WHAT NEEDS TO BE DONE: Copied exactly and without pictures, the lines from the beginning of the entries through the one that holds "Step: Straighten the" should form the entire reply.

RECORDS FOR THIS TASK:
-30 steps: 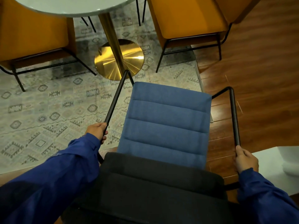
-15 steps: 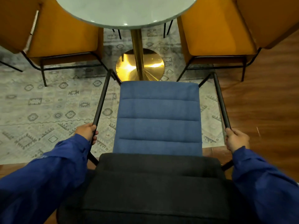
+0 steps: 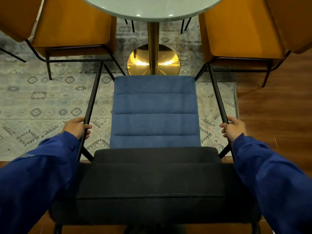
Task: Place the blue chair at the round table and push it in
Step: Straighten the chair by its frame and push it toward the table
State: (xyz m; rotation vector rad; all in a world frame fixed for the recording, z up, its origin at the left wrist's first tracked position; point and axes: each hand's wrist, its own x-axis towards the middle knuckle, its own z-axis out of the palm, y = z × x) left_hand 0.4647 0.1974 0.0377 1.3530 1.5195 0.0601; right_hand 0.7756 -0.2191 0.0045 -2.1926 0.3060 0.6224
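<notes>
One blue chair (image 3: pixel 154 112) stands on the rug (image 3: pixel 42 102). Its seat front points at the single round desk (image 3: pixel 152 7), long axis running straight toward the gold pedestal (image 3: pixel 153 48), apparently just short of the rim. Two orange chairs (image 3: pixel 72 22) (image 3: pixel 241 27) flank it. The left grip (image 3: pixel 76 127) curls around the left armrest (image 3: pixel 92 98), the right grip (image 3: pixel 234 127) around the right armrest (image 3: pixel 217 97).

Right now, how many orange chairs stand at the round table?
2. One orange chair left of the gold pedestal, the other right of it. Thin legs beyond the table may mean more, hidden.
</notes>
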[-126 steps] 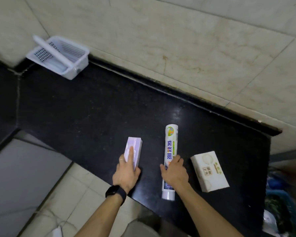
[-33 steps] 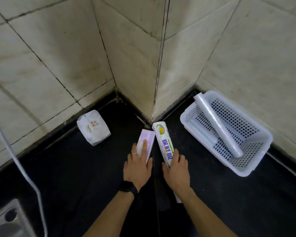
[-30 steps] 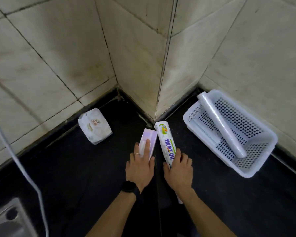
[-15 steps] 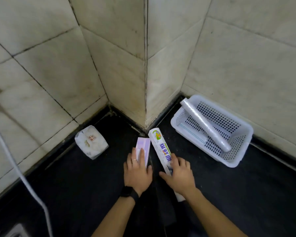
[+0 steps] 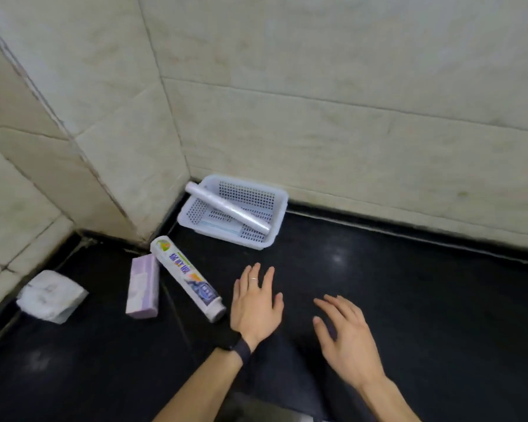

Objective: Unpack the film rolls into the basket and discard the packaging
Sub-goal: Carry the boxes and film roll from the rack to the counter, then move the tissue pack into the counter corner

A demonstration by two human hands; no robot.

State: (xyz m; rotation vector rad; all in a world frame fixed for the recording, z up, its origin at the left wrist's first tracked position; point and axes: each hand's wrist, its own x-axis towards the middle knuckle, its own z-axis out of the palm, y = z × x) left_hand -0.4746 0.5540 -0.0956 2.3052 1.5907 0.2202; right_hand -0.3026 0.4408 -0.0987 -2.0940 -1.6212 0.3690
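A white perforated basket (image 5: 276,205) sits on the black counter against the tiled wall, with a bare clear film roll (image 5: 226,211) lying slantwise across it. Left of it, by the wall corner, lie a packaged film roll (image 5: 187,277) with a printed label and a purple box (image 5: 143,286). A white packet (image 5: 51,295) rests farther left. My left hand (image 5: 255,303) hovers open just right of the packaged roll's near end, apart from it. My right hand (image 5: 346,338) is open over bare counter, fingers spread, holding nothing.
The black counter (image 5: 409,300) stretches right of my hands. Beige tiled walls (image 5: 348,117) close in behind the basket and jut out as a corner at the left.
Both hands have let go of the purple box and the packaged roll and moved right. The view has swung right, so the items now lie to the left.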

ANSWER SECTION:
-30 steps: 
-15 steps: 
+0 steps: 
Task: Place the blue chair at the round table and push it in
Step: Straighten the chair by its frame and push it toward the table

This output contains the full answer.